Thomas Fischer (Bundesrichter): Unser Sexmob

Nachfolgend verlinken wir eine Kolumne von Thomas Fischer, Richter am Bundesgerichtshof, zu den Übergriffen gegen Frauen am Silvesterabend in der ZEIT vom 12.01.2016. Titel: Unser Sexmob. Fischer weist eindrücklich darauf hin, dass am 31.12.2015 genauso viele Straftaten wie an jedem anderen 31.12. passiert sind, und plädiert dafür, die Relationen zu wahren.

In einem Punkt folgen wir Thomas Richter nicht: Wir sehen Defizite im Bereich des Sexualstrafrechts und sehr wohl die Notwendigkeit einer Präzisierung des Strafrechts, auch wenn wir dem Argument von Fischer rein rechtsphilosophisch folgen können, der Gesellschaft durch Regelungswut nicht die Freiheit rauben zu wollen.

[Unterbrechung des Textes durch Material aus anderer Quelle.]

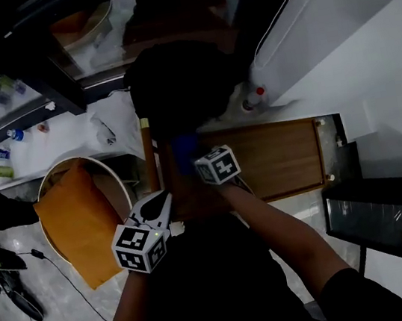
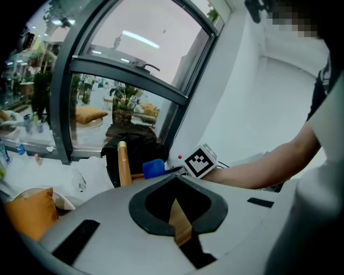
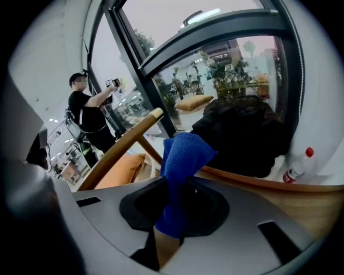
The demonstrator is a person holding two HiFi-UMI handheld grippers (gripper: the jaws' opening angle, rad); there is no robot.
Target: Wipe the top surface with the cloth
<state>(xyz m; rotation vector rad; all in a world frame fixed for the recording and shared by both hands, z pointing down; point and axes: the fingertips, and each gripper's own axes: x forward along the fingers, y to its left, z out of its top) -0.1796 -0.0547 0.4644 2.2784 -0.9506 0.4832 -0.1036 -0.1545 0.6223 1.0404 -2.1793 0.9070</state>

Die Gerichte legen bei sexuellen Übergriffen bislang die Hürden für die Anerkennung des „Ausnutzens einer schutzlosen Lage“ sehr hoch: Der Tatbestand muss erfüllt sein, das Opfer muss sich angemessen zu wehren versucht haben usw. Hier setzt die Kampagne  „Nein heißt Nein!“ an. Es sollte doch reichen, dass Frau nicht will. Fischers Verweis auf die Tatsache, dass immer noch der Tatbestand der Nötigung greifen würde, wenn eine Tat nicht als „Sexualdelikt“ strafbar sein sollte, ist zwar juristisch nachvollziehbar, wird aber der gesellschaftlichen Bedeutung der Frage nicht gerecht. Wenn wir eine Kultur des Respekts gegenüber Frauen erreichen wollen, dann ist es auch erforderlich, unerwünschtes Begrabschen konkret als Straftatbestand zu bestimmen. Zur Überwindung des täglichen Sexismus ist neben politischen Statements eben auch eine klare juristische Sprache nötig.